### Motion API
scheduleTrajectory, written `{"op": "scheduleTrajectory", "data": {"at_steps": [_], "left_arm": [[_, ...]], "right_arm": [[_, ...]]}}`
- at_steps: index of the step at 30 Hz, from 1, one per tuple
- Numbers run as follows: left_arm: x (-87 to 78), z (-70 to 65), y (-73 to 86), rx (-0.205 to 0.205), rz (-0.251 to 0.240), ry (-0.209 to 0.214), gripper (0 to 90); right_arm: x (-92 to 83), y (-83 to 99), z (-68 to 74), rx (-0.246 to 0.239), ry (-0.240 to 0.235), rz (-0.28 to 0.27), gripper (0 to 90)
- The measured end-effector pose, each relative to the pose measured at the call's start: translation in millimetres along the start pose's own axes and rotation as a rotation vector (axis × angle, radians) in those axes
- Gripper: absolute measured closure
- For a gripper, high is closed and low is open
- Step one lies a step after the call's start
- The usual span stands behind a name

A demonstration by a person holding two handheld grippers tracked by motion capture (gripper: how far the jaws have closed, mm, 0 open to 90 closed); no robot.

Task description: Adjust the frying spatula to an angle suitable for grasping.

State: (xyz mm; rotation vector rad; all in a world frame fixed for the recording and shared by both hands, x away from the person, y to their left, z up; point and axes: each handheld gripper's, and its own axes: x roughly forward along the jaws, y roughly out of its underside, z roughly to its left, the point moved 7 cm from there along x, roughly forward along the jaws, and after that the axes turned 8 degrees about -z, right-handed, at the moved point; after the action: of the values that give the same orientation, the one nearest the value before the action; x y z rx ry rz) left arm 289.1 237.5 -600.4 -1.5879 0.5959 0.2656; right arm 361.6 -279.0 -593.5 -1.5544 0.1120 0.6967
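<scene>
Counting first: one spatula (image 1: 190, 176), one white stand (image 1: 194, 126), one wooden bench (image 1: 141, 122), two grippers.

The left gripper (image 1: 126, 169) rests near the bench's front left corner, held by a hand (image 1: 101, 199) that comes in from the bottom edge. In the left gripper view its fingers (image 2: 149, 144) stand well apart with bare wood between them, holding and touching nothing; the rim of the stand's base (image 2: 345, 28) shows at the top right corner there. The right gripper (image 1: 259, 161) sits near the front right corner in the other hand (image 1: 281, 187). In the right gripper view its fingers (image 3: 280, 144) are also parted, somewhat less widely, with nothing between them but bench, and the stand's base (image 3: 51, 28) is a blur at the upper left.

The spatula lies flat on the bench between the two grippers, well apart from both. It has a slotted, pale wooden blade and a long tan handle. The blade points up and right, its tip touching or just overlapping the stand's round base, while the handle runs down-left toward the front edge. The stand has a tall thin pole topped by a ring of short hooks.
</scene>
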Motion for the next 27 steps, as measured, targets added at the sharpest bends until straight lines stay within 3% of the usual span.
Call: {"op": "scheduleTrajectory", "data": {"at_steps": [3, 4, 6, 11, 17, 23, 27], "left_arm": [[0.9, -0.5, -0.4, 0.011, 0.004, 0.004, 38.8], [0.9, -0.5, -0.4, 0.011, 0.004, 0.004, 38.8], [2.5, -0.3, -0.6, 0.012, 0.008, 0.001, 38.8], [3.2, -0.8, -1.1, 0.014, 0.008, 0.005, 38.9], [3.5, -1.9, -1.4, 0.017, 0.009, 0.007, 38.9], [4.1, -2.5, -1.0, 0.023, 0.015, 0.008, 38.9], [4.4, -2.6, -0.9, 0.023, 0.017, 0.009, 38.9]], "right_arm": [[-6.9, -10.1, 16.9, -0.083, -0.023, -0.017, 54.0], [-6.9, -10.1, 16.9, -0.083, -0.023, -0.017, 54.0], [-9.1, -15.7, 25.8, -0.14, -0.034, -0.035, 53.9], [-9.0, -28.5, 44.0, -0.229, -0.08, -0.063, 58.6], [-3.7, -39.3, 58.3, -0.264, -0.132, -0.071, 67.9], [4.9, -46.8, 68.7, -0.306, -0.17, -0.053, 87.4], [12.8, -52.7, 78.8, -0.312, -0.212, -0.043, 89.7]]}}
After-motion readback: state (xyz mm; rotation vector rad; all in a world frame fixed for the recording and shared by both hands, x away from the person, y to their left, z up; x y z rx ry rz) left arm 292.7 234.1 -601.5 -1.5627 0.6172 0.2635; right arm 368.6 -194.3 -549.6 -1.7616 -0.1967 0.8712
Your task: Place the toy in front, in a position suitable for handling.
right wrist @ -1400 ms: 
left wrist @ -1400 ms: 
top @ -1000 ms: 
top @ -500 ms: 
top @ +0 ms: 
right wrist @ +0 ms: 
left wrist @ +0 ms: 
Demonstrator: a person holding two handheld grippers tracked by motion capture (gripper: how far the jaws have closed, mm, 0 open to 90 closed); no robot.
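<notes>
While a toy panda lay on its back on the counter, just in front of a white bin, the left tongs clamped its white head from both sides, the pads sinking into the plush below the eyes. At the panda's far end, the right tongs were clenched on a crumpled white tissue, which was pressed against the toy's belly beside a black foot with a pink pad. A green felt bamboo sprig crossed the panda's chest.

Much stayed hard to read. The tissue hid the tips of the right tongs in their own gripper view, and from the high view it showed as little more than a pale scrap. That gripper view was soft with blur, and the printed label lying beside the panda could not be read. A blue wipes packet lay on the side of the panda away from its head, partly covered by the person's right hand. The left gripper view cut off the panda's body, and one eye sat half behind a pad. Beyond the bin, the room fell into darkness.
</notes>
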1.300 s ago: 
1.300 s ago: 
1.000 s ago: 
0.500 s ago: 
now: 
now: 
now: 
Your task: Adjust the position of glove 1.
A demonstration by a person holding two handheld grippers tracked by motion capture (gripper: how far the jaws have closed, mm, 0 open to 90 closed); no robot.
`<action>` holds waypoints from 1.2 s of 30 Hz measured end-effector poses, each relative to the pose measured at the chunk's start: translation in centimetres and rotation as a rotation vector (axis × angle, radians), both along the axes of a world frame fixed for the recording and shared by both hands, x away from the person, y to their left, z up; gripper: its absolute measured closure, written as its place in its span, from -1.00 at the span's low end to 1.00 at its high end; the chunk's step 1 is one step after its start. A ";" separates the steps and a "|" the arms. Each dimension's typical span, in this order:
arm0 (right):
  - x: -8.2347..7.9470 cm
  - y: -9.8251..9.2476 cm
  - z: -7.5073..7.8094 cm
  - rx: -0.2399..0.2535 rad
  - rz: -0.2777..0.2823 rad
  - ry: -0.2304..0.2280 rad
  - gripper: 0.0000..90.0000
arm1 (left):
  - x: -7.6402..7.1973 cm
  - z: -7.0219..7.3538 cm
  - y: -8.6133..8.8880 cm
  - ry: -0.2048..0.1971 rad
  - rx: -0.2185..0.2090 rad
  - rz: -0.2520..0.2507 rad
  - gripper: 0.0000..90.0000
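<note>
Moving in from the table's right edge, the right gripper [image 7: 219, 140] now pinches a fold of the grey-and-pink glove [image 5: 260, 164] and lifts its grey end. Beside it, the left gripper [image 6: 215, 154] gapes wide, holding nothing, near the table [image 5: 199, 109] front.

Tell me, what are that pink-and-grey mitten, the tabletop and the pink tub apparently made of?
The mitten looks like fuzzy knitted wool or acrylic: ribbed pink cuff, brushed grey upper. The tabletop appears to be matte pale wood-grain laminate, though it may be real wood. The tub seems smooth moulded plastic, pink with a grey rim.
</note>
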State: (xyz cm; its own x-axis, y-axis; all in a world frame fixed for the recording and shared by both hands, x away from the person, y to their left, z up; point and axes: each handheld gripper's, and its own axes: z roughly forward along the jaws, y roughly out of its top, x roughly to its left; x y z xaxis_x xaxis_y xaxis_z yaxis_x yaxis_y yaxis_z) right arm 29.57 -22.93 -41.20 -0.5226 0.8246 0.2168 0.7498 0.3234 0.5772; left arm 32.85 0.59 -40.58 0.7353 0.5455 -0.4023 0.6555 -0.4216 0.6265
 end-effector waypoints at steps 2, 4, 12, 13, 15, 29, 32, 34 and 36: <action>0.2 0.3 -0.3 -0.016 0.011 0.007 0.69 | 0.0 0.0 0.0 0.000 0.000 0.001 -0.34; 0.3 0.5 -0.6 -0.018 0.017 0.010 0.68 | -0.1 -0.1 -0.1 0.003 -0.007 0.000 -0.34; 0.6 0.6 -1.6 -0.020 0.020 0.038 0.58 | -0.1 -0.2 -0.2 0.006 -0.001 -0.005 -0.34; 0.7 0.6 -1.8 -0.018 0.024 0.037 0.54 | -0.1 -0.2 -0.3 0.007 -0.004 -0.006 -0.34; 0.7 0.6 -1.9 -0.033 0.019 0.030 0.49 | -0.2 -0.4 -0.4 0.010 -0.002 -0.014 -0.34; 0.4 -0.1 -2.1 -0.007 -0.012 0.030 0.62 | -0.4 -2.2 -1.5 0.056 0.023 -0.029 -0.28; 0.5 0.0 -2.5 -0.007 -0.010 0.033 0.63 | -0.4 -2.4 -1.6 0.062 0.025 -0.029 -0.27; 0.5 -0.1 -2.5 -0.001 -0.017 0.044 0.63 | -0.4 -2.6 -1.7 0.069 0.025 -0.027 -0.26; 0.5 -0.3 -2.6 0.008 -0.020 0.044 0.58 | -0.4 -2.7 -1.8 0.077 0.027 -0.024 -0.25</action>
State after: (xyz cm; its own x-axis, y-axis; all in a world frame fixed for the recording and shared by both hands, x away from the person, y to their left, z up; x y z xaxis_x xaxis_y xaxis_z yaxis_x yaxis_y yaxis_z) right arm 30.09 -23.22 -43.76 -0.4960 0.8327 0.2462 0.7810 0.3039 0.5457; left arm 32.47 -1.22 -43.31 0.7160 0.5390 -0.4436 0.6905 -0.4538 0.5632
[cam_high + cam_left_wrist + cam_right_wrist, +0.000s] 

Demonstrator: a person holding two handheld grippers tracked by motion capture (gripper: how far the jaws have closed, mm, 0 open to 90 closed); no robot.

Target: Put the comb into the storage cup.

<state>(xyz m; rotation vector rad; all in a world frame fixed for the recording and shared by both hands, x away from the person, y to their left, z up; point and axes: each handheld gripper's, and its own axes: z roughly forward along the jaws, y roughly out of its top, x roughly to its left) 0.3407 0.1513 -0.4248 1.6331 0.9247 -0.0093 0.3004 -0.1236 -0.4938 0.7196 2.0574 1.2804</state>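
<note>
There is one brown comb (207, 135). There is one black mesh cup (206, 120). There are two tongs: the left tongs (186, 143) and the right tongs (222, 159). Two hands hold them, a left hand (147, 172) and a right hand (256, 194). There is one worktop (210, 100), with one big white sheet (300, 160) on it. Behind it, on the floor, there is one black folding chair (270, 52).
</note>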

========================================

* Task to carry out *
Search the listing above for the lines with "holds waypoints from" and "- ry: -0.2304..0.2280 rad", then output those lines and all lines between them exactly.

* Completed exercise *
`<action>` holds waypoints from 1.2 s of 30 Hz measured end-effector poses, each relative to the pose measured at the chunk's start: translation in centimetres and rotation as a rotation vector (axis × angle, radians), both along the axes of a world frame fixed for the recording and shared by both hands, x away from the person, y to their left, z up; gripper: its absolute measured closure, written as its place in its span, from -1.00 at the span's low end to 1.00 at its high end; the chunk's step 1 is one step after its start. A ";" separates the steps and a "|" the arms. Each dimension's typical span, in this order:
arm0 (right):
  - x: -8.2347..7.9470 cm
  - y: -9.8251..9.2476 cm
  - z: -7.5073..7.8094 cm
  - rx: -0.2399..0.2535 rad
  - rz: -0.2777..0.2823 rad
  - ry: -0.2304..0.2280 rad

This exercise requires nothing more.